## What is expected
What you return must match every record word for word.

Records excerpted from a collection:
[Start of section]
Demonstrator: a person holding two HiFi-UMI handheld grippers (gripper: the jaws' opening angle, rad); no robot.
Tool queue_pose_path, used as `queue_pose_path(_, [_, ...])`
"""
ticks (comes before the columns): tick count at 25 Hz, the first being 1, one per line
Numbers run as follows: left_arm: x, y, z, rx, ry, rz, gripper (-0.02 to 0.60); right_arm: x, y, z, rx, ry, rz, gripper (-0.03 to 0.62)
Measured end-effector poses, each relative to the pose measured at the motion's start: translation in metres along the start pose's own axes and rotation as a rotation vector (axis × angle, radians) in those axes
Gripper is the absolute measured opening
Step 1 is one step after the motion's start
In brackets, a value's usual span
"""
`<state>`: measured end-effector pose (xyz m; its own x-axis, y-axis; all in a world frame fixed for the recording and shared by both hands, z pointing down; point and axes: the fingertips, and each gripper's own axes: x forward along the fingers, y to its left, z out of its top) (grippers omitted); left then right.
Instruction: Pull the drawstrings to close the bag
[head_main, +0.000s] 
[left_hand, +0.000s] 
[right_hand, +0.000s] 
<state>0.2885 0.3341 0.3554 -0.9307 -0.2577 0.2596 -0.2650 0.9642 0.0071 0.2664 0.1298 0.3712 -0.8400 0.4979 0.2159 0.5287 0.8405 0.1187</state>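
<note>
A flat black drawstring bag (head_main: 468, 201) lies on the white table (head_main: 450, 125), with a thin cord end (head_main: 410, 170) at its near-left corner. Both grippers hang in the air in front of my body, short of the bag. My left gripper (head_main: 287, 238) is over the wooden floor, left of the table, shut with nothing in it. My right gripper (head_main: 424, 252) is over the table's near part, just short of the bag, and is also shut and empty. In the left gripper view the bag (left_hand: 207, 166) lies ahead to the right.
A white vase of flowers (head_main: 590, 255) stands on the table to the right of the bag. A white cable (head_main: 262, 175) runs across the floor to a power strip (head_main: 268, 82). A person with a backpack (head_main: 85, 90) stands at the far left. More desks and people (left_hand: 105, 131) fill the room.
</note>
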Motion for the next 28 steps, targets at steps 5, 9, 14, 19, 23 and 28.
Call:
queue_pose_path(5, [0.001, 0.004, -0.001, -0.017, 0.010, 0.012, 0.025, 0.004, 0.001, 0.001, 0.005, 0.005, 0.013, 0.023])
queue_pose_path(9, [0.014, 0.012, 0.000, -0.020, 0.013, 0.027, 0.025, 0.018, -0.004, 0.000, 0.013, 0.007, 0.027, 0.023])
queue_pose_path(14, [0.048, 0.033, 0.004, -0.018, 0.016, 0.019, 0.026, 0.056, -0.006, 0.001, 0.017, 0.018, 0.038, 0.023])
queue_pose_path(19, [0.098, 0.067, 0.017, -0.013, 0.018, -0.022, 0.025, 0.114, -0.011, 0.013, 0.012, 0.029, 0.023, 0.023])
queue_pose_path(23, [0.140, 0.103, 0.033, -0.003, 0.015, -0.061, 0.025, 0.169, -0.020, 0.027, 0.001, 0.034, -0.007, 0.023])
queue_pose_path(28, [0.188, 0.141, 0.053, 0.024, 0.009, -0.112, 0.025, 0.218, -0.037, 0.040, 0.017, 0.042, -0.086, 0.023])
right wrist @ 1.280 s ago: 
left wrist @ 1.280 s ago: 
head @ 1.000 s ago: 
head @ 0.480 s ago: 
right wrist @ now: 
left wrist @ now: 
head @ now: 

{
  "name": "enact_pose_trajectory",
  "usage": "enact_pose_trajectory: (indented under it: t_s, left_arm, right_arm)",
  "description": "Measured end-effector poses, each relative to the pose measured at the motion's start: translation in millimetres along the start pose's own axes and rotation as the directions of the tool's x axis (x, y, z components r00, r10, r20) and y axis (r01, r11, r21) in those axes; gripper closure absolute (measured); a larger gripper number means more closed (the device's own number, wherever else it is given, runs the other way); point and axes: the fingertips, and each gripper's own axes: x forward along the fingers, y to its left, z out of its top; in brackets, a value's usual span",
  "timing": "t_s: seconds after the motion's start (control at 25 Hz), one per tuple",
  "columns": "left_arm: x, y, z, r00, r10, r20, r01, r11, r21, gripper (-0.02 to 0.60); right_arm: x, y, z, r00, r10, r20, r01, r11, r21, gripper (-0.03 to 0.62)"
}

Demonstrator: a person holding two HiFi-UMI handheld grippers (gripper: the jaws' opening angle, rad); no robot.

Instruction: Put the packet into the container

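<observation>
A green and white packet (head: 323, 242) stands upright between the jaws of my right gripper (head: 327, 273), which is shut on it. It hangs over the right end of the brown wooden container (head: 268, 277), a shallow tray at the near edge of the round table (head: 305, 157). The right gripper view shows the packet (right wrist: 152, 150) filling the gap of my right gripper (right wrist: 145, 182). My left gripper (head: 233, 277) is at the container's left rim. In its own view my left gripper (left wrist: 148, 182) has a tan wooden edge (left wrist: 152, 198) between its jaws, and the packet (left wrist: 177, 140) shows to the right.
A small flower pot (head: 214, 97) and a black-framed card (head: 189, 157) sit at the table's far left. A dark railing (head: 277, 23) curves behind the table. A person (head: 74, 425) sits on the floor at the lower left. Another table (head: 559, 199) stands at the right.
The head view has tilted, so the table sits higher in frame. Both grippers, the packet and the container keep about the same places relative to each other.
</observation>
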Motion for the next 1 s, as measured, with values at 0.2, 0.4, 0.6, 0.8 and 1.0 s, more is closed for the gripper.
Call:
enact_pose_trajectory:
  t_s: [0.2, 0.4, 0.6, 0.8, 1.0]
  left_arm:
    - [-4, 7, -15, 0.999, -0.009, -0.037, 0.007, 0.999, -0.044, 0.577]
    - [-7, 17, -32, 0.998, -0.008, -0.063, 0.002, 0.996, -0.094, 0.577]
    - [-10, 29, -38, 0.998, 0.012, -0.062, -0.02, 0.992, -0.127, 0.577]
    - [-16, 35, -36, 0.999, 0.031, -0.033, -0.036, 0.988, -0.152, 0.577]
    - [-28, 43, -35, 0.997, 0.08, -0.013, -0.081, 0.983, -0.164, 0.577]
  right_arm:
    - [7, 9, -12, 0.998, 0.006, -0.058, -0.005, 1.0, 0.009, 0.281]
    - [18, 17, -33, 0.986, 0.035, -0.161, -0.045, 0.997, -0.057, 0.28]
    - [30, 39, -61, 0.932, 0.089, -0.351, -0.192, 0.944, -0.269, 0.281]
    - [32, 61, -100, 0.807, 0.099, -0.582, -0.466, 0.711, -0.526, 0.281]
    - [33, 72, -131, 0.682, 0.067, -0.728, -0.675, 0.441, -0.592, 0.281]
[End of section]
## Written reply
Demonstrator: a person holding two HiFi-UMI handheld grippers (gripper: the jaws' opening angle, rad); no robot.
Tool queue_pose_path, used as `queue_pose_path(_, [_, ...])`
"""
ticks (comes before the columns): tick count at 25 Hz, the first being 1, one per line
Numbers run as follows: left_arm: x, y, z, rx, ry, rz, gripper (-0.02 to 0.60); right_arm: x, y, z, rx, ry, rz, gripper (-0.03 to 0.62)
Measured end-effector poses, each relative to the pose measured at the motion's start: translation in metres along the start pose's own axes and rotation as a rotation vector (axis × angle, radians) in those axes
Gripper is the absolute measured opening
Step 1 is one step after the motion's start
In brackets, a value's usual span
"""
`<state>`: measured end-effector pose (xyz m; its own x-axis, y-axis; all in a world frame fixed for the recording and shared by both hands, z pointing down; point and axes: the fingertips, and each gripper's own axes: x forward along the fingers, y to its left, z out of its top) (grippers omitted); left then right.
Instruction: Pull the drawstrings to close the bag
[head_main, +0.000s] 
[left_hand, +0.000s] 
[right_hand, +0.000s] 
<state>0.2885 0.3341 0.3554 -0.9307 -0.2577 0.2596 -0.2650 0.9642 0.0071 0.2664 0.1298 0.3712 -0.8400 0.4979 0.2159 0.5287 0.8405 0.1187</state>
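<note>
A flat black drawstring bag (head_main: 468, 201) lies on the white table (head_main: 450, 125), with a thin cord end (head_main: 410, 170) at its near-left corner. Both grippers hang in the air in front of my body, short of the bag. My left gripper (head_main: 287, 238) is over the wooden floor, left of the table, shut with nothing in it. My right gripper (head_main: 424, 252) is over the table's near part, just short of the bag, and is also shut and empty. In the left gripper view the bag (left_hand: 207, 166) lies ahead to the right.
A white vase of flowers (head_main: 590, 255) stands on the table to the right of the bag. A white cable (head_main: 262, 175) runs across the floor to a power strip (head_main: 268, 82). A person with a backpack (head_main: 85, 90) stands at the far left. More desks and people (left_hand: 105, 131) fill the room.
</note>
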Motion for the next 28 steps, targets at steps 5, 9, 14, 19, 23 and 28.
Call:
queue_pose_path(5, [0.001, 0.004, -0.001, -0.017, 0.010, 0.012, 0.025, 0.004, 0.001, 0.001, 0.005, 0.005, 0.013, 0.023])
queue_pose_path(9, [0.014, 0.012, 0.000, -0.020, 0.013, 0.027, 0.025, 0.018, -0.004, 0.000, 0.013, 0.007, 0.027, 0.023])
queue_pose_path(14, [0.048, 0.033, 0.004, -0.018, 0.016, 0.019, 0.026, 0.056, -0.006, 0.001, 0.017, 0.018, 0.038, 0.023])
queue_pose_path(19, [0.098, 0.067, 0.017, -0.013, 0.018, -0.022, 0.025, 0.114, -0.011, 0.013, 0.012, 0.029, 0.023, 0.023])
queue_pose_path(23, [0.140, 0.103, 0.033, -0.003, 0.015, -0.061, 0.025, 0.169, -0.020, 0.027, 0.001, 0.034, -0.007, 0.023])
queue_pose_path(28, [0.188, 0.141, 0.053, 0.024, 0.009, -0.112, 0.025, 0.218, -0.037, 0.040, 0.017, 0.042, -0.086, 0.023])
right wrist @ 1.280 s ago: 
left wrist @ 1.280 s ago: 
head @ 1.000 s ago: 
head @ 0.480 s ago: 
right wrist @ now: 
left wrist @ now: 
head @ now: 

{
  "name": "enact_pose_trajectory",
  "usage": "enact_pose_trajectory: (indented under it: t_s, left_arm, right_arm)",
  "description": "Measured end-effector poses, each relative to the pose measured at the motion's start: translation in millimetres along the start pose's own axes and rotation as the directions of the tool's x axis (x, y, z components r00, r10, r20) and y axis (r01, r11, r21) in those axes; gripper closure absolute (measured); a larger gripper number means more closed (the device's own number, wherever else it is given, runs the other way); point and axes: the fingertips, and each gripper's own axes: x forward along the fingers, y to its left, z out of its top; in brackets, a value's usual span",
  "timing": "t_s: seconds after the motion's start (control at 25 Hz), one per tuple",
  "columns": "left_arm: x, y, z, r00, r10, r20, r01, r11, r21, gripper (-0.02 to 0.60); right_arm: x, y, z, r00, r10, r20, r01, r11, r21, gripper (-0.03 to 0.62)"
}

Demonstrator: a person holding two HiFi-UMI handheld grippers (gripper: the jaws' opening angle, rad); no robot.

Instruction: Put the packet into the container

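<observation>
A green and white packet (head: 323, 242) stands upright between the jaws of my right gripper (head: 327, 273), which is shut on it. It hangs over the right end of the brown wooden container (head: 268, 277), a shallow tray at the near edge of the round table (head: 305, 157). The right gripper view shows the packet (right wrist: 152, 150) filling the gap of my right gripper (right wrist: 145, 182). My left gripper (head: 233, 277) is at the container's left rim. In its own view my left gripper (left wrist: 148, 182) has a tan wooden edge (left wrist: 152, 198) between its jaws, and the packet (left wrist: 177, 140) shows to the right.
A small flower pot (head: 214, 97) and a black-framed card (head: 189, 157) sit at the table's far left. A dark railing (head: 277, 23) curves behind the table. A person (head: 74, 425) sits on the floor at the lower left. Another table (head: 559, 199) stands at the right.
The head view has tilted, so the table sits higher in frame. Both grippers, the packet and the container keep about the same places relative to each other.
</observation>
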Motion for the next 1 s, as measured, with values at 0.2, 0.4, 0.6, 0.8 and 1.0 s, more is closed for the gripper.
Call:
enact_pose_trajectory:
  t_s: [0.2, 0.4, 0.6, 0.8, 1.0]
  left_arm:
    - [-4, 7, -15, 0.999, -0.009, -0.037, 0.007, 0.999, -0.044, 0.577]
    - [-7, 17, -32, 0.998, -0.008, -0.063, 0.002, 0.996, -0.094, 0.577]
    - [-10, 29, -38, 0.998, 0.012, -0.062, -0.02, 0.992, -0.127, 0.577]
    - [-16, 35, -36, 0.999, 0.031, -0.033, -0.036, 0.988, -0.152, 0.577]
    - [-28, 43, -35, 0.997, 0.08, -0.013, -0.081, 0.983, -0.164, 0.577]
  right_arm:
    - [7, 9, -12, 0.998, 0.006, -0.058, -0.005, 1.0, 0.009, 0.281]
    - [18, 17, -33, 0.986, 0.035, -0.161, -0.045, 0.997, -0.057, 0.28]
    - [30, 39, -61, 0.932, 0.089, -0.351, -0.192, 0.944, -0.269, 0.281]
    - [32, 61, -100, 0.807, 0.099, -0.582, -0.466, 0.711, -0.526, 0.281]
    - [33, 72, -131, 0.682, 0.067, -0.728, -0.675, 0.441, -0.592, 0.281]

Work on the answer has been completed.